REQUIRED ACTION =
The expected output is the first line of the data below and every line after it, up to and including the line containing "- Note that", each reproduced exactly.

• • •

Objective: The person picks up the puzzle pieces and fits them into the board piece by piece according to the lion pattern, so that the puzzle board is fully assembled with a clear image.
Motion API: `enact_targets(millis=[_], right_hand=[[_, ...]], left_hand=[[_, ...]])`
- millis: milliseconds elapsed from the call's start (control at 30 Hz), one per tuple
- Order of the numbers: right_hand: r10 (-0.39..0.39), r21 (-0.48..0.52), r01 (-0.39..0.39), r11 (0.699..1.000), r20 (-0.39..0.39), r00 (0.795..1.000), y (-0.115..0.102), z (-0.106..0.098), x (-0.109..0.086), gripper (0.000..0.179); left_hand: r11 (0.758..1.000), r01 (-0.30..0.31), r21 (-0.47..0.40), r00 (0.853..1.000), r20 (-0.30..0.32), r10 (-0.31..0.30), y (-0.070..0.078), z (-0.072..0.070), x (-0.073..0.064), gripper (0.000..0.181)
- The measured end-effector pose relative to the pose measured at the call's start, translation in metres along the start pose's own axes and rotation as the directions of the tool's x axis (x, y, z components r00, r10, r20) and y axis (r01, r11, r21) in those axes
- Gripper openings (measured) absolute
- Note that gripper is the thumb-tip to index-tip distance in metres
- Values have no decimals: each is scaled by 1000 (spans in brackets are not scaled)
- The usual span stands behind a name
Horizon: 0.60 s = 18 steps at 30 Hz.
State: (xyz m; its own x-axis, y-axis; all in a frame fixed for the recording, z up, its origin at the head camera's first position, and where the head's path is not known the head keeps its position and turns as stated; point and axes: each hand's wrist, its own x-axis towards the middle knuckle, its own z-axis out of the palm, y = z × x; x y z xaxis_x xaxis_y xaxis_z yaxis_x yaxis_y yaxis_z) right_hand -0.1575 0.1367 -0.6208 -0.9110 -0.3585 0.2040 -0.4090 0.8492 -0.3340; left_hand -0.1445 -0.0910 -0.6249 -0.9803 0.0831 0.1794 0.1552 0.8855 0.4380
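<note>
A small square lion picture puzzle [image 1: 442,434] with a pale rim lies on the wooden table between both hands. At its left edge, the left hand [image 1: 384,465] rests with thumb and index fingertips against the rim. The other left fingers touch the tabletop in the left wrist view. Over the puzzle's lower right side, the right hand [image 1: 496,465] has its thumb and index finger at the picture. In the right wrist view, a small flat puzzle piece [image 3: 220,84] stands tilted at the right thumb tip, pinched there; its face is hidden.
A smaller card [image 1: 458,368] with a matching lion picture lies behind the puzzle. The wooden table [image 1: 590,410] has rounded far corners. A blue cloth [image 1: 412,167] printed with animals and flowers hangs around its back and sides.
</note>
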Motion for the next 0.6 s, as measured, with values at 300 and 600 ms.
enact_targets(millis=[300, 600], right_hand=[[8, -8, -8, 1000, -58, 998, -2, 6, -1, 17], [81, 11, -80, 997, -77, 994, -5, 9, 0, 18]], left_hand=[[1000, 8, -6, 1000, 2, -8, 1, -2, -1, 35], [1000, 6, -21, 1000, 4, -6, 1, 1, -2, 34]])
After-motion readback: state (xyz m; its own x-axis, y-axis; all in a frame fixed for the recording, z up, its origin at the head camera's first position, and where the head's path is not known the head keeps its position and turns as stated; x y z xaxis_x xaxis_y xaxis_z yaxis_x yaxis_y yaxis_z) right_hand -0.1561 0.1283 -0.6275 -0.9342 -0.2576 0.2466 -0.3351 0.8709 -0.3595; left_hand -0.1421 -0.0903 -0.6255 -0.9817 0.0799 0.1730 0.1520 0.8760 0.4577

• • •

ANSWER TO THE EXERCISE =
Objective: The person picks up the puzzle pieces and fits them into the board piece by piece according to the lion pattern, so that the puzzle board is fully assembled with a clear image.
Motion API: `enact_targets(millis=[_], right_hand=[[_, ...]], left_hand=[[_, ...]])`
- millis: milliseconds elapsed from the call's start (control at 30 Hz), one per tuple
- Order of the numbers: right_hand: r10 (-0.39..0.39), r21 (-0.48..0.52), r01 (-0.39..0.39), r11 (0.699..1.000), r20 (-0.39..0.39), r00 (0.795..1.000), y (-0.115..0.102), z (-0.106..0.098), x (-0.109..0.086), gripper (0.000..0.179); left_hand: r11 (0.758..1.000), r01 (-0.30..0.31), r21 (-0.47..0.40), r00 (0.853..1.000), r20 (-0.30..0.32), r10 (-0.31..0.30), y (-0.070..0.078), z (-0.072..0.070), x (-0.073..0.064), gripper (0.000..0.181)
- The measured end-effector pose relative to the pose measured at the call's start, translation in metres along the start pose's own axes and rotation as the directions of the tool's x axis (x, y, z components r00, r10, r20) and y axis (r01, r11, r21) in those axes
- Gripper openings (measured) absolute
- Note that gripper is the thumb-tip to index-tip distance in metres

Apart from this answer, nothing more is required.